Landmarks in the nascent mass-market software market were such products as VisiCalc spreadsheet, whose idea came to Daniel Bricklin when, as an MIT graduate and software engineer at DEC, he attended courses at Harvard Business School and wanted to ease his tedious financial calculations, and WordStar word processor, which Seymour Rubinstein began developing after carefully studying market needs. VisiCalc was first mentioned as a killer application, that is, a computer application that by its very existence proves the necessity (and often the need to buy) the platform for which such program is implemented. For VisiCalc and WordStar, that platform was the personal computer, which, thanks to them, went from being a rich geek toy to becoming a working tool. With them began the microcomputer revolution, and these programs had competitors: spreadsheets, SuperCalc, Lotus 1-2-3, the database management system dBase II, the word processor WordPerfect, and others. Word processors, spreadsheets, database management systems, and graphic editors soon became the main products of the software market for personal computers.

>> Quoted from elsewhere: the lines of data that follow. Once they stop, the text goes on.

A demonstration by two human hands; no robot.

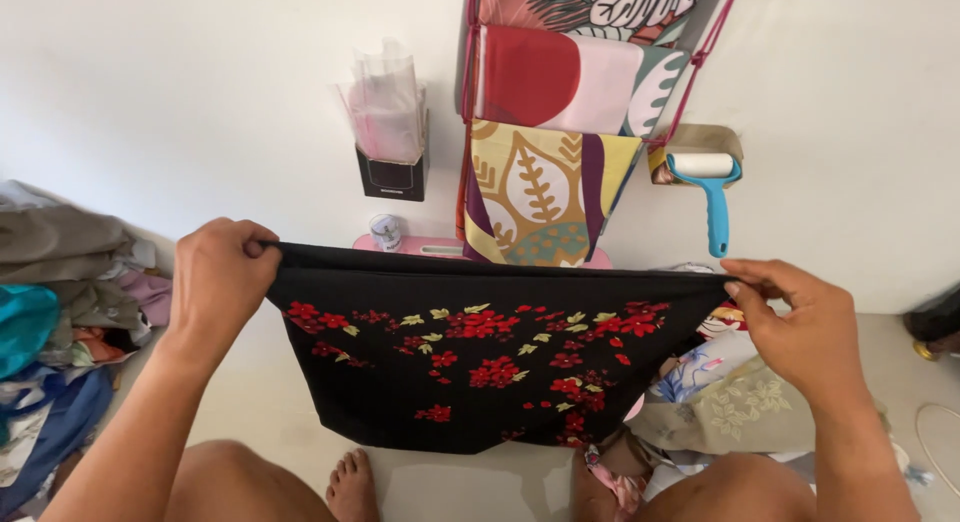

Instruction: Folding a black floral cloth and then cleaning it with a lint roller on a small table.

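at the far left of the frame, a heap of clothes in grey, teal and blue lies on the floor. the left hand is closed, gripping the upper left corner of a black cloth with red flowers. the cloth hangs stretched flat across the middle of the frame, above bare knees and a foot. behind it, upper centre, patterned fabrics hang on the wall beside a black holder of plastic bags. a blue lint roller hangs at upper right. the right hand pinches the cloth's upper right corner. pale floral fabrics lie below it.
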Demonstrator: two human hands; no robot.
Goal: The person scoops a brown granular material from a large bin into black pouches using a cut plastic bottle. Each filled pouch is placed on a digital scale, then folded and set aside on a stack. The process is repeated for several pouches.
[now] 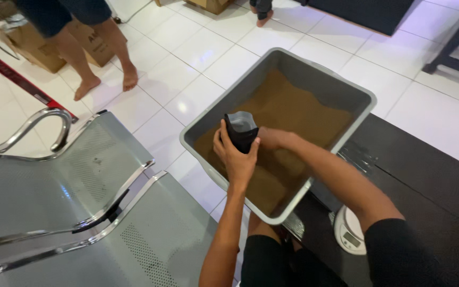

Mass replication allowed the cost of software for personal computers to fall to one hundred to five hundred dollars by the mid-1990s, and the business of software producers became somewhat similar to the business of record companies.

License

The user receives the software along with a license that gives him the right to use the software product subject to the terms of the license. Generally, these conditions limit the user’s ability to transfer the software product to other users, to modify the code.

Some software comes with a free license. Such licenses allow you to distribute the software as well as to modify it.

Some of the software is distributed as free software. There is also conditionally free software. In this case, the user usually gets a free demo version of a software product with somewhat limited features for a certain trial period, and after its completion is obliged to either purchase the product or uninstall it.